[What the task asks]: The records below are to be reproduced exactly, with every picture left out.

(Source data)
+++++
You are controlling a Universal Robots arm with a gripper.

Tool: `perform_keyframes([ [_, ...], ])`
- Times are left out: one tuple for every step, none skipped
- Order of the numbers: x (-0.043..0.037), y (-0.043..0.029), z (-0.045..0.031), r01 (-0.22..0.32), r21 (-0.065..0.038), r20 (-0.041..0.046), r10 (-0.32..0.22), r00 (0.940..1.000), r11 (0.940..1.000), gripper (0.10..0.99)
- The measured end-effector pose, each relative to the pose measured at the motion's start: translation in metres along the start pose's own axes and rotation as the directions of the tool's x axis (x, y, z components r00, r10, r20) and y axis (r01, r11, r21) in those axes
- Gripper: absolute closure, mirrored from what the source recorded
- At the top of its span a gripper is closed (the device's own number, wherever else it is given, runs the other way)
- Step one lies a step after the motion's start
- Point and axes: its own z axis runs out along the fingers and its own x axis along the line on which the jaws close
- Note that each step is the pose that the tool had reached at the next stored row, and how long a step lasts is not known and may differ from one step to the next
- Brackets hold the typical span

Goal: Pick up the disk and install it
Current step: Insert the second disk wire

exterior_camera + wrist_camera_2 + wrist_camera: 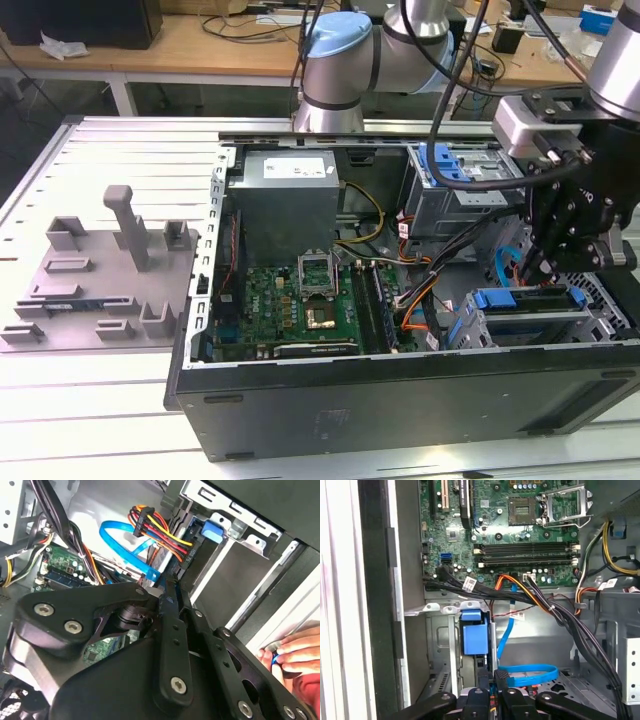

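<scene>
An open black computer case [300,400] lies on its side on a slatted metal surface [130,150], with the green motherboard [290,305] facing up. The end effector [548,268] hangs inside the case at the exterior view's right, just above the lower drive bay. Whether it is spread or pressed together cannot be told.

The disk [527,308] sits in that bay directly below, with its blue bracket [497,298] along the upper edge. In the first wrist view the bracket's blue tab [472,636] stands just beyond the end effector [492,682], beside a looped blue data cable [527,674]. A second blue-edged drive [450,165] rests in the upper cage.

For writing, the grey power supply box [285,215] carries a white sticker [298,168], and small white tags [469,584] hang on the black cable bundle, but I cannot read their print.

In the second wrist view a person's hand [295,650] rests at the case edge, with something blue at its fingertips. A grey fixture plate [100,275] lies on the surface, well apart from the case
</scene>
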Motion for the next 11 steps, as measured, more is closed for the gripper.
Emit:
perform_keyframes([
  [0.0011,0.0000,0.0000,0.001,-0.002,0.0000,-0.001,1.0000,1.0000,0.925],
  [0.0028,-0.0002,0.0000,0.003,-0.003,0.0001,-0.003,1.0000,1.0000,0.925],
  [0.0035,-0.0009,0.0002,0.003,-0.004,0.0013,-0.003,1.0000,1.0000,0.925],
  [0.0035,-0.0016,0.0004,0.003,-0.004,0.0078,-0.003,1.0000,1.0000,0.925],
  [0.0036,-0.0018,0.0005,0.003,-0.004,0.0109,-0.003,0.9999,1.0000,0.925],
  [0.0035,-0.0020,0.0006,0.003,-0.004,0.0164,-0.003,0.9999,1.0000,0.925],
  [0.0035,-0.0023,0.0009,0.003,-0.004,0.0248,-0.003,0.9997,1.0000,0.925],
  [0.0038,-0.0025,0.0010,0.003,-0.004,0.0286,-0.003,0.9996,1.0000,0.925],
  [0.0042,-0.0025,0.0011,0.003,-0.005,0.0301,-0.003,0.9995,1.0000,0.925],
  [0.0042,-0.0026,0.0011,0.003,-0.005,0.0306,-0.003,0.9995,1.0000,0.925],
  [0.0042,-0.0026,0.0011,0.003,-0.005,0.0312,-0.003,0.9995,1.0000,0.925],
])
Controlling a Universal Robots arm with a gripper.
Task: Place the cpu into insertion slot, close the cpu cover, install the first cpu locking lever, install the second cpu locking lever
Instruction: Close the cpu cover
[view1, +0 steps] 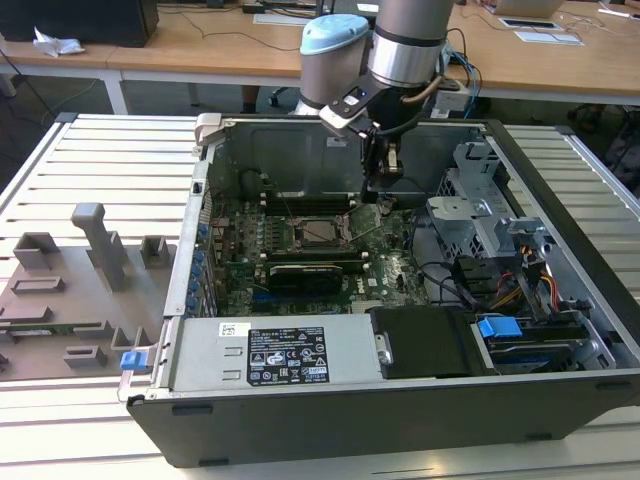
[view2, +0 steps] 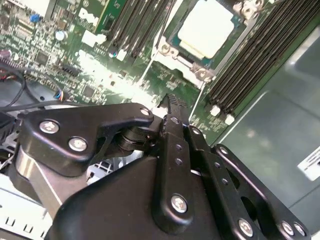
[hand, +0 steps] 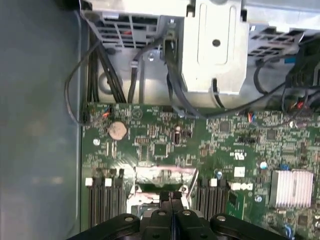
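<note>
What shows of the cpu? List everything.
The cpu is a small flat square with a pale silvery-beige metal face and rounded corners. It lies flat in the slot. A thin blue-green edge rings its face, with silvery metal beyond. Black memory slots run along both sides. Nothing rests on the face. The tool is apart from it, with its tip short of the slot's corner.

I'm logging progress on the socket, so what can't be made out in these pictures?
First wrist view: the gripper hides most of the insertion slot.
Second wrist view: the cpu is cut off by the picture's edge.
Exterior view: the locking levers are too thin to make out.
</note>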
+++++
[Task result]:
You are controlling a Universal Robots arm with a gripper.

Tool: `perform_keyframes([ [_, ...], ])`
- Times are left out: one tuple for every step, none skipped
- Order of the numbers: x (-0.043..0.037), y (-0.043..0.029), z (-0.045..0.031), r01 (-0.22..0.32), r21 (-0.065..0.038), r20 (-0.041..0.046), r10 (-0.32..0.22), r00 (0.940..1.000), r11 (0.940..1.000), gripper (0.10..0.99)
- The measured end-effector pose, each relative to the pose measured at the motion's start: translation in metres along the start pose's own axes and rotation as the directions of the tool's x axis (x, y, z components r00, r10, r20) and y axis (r01, r11, r21) in those axes
- Gripper: absolute closure, mirrored from what the source recorded
- At the top of its span a gripper is closed (the device's own number, wherever else it is given, runs the other way)
- Step one lies a step after the motion's start
- Point and axes: its own z axis runs out along the fingers and its own x axis along the line on which the jaws close
- Note that each step is the pose that the tool had reached at the next stored row, and how long a step lasts is not known and may differ from one step to the next
- Brackets hold the typical span

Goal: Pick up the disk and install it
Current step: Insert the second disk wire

exterior_camera + wrist_camera_2 + wrist_camera: 

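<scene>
An open black computer case [300,400] lies on its side on a slatted metal surface [130,150], with the green motherboard [290,305] facing up. The end effector [548,268] hangs inside the case at the exterior view's right, just above the lower drive bay. Whether it is spread or pressed together cannot be told.

The disk [527,308] sits in that bay directly below, with its blue bracket [497,298] along the upper edge. In the first wrist view the bracket's blue tab [472,636] stands just beyond the end effector [492,682], beside a looped blue data cable [527,674]. A second blue-edged drive [450,165] rests in the upper cage.

For writing, the grey power supply box [285,215] carries a white sticker [298,168], and small white tags [469,584] hang on the black cable bundle, but I cannot read their print.

In the second wrist view a person's hand [295,650] rests at the case edge, with something blue at its fingertips. A grey fixture plate [100,275] lies on the surface, well apart from the case
</scene>
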Motion for the next 11 steps, as measured, more is closed for the gripper.
Emit:
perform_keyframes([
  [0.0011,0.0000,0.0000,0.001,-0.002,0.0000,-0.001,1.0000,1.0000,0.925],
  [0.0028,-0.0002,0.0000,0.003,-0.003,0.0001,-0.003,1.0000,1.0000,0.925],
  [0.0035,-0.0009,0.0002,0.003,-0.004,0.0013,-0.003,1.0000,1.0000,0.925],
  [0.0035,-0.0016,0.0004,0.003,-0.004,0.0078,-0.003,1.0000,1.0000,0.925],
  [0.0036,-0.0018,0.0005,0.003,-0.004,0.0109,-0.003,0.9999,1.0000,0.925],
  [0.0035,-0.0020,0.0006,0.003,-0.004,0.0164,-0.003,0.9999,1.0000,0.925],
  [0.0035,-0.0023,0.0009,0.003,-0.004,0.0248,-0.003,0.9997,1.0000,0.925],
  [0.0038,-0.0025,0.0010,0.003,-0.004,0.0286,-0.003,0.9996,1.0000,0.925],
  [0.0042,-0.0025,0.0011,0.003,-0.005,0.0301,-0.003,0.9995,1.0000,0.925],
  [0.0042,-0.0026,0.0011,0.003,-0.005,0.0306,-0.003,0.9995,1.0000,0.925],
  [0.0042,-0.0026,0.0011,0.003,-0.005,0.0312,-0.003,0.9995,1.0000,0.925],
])
Controlling a Universal Robots arm with a gripper.
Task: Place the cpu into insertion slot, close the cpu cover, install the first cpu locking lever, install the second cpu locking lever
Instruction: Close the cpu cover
[view1, +0 steps] 
[view2, +0 steps] 
[hand, +0 steps] 
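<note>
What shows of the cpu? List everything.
The cpu is a small flat square with a pale silvery-beige metal face and rounded corners. It lies flat in the slot. A thin blue-green edge rings its face, with silvery metal beyond. Black memory slots run along both sides. Nothing rests on the face. The tool is apart from it, with its tip short of the slot's corner.

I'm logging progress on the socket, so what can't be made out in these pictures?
First wrist view: the gripper hides most of the insertion slot.
Second wrist view: the cpu is cut off by the picture's edge.
Exterior view: the locking levers are too thin to make out.
</note>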

With that, the exercise is complete.